EXERCISE GOAL —
Filter the material below down to the lines containing the word "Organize".

::::

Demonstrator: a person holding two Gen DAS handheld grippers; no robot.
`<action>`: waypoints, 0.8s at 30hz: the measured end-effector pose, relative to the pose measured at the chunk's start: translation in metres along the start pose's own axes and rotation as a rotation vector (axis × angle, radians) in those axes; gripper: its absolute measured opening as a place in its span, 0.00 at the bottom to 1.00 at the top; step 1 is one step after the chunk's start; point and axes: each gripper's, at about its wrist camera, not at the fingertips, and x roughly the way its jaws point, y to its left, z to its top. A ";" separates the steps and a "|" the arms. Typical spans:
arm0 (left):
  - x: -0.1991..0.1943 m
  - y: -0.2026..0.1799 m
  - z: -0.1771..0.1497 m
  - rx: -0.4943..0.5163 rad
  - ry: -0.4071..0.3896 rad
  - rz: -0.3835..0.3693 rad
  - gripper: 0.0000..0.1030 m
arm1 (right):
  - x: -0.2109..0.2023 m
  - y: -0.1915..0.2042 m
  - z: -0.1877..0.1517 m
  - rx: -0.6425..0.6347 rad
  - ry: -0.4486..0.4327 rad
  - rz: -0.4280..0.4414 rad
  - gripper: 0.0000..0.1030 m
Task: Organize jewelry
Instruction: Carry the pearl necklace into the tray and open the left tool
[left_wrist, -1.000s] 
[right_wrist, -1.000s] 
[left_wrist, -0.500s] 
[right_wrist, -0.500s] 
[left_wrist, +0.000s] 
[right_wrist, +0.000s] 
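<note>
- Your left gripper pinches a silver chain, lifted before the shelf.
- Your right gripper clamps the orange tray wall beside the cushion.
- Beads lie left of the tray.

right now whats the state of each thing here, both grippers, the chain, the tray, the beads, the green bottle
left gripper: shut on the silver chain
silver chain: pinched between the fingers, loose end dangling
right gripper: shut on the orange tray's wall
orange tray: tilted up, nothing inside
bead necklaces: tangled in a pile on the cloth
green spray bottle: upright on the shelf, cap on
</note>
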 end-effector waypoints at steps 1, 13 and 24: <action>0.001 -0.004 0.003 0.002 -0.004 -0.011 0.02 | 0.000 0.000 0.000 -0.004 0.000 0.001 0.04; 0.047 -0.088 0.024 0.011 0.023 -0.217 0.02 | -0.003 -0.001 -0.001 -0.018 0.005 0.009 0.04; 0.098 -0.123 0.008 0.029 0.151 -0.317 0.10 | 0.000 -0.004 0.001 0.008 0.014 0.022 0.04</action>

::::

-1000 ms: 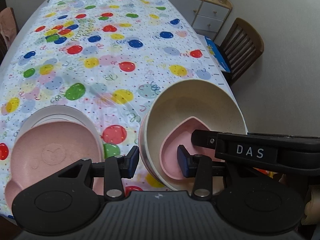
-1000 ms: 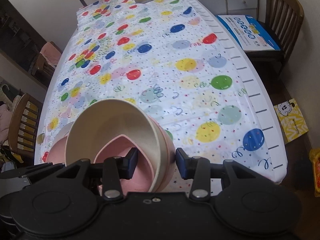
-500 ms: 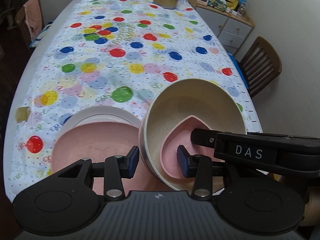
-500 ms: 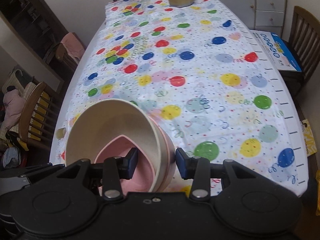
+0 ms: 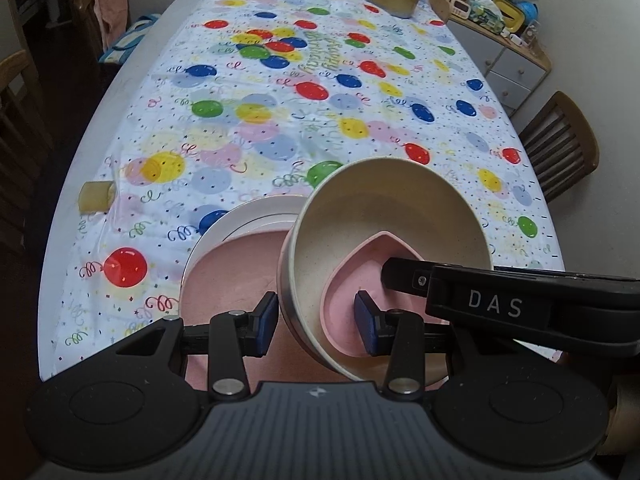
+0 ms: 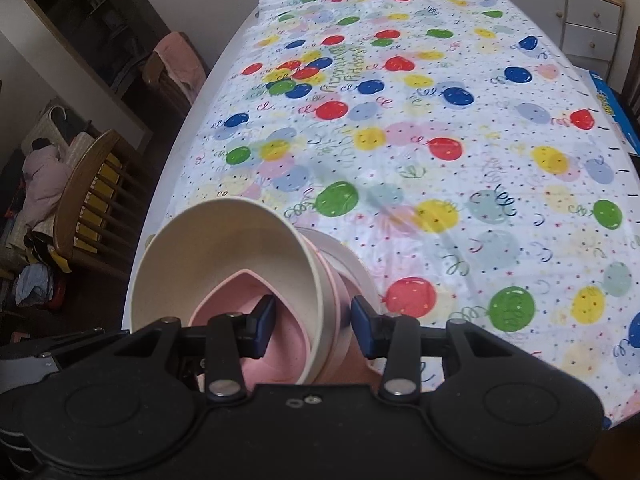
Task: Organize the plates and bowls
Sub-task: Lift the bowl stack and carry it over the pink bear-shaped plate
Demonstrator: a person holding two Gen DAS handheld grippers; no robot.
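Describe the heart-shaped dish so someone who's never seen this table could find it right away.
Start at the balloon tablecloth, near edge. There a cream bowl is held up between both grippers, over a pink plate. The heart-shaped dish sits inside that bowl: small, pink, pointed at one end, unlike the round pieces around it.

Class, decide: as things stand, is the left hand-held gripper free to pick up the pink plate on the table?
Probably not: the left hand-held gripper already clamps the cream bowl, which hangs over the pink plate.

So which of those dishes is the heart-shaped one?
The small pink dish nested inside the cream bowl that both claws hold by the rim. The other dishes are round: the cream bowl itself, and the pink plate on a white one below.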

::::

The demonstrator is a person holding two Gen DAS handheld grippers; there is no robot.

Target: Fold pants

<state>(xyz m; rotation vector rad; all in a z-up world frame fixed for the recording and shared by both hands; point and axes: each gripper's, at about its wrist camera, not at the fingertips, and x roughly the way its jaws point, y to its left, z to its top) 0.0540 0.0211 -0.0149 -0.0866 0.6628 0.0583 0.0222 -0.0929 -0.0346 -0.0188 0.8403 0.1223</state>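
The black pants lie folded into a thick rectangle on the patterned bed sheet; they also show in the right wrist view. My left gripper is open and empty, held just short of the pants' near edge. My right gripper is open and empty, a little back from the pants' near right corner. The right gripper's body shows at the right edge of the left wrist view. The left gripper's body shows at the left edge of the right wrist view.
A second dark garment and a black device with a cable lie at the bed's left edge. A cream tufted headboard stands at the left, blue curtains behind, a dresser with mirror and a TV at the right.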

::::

ANSWER BOX —
Task: Organize jewelry
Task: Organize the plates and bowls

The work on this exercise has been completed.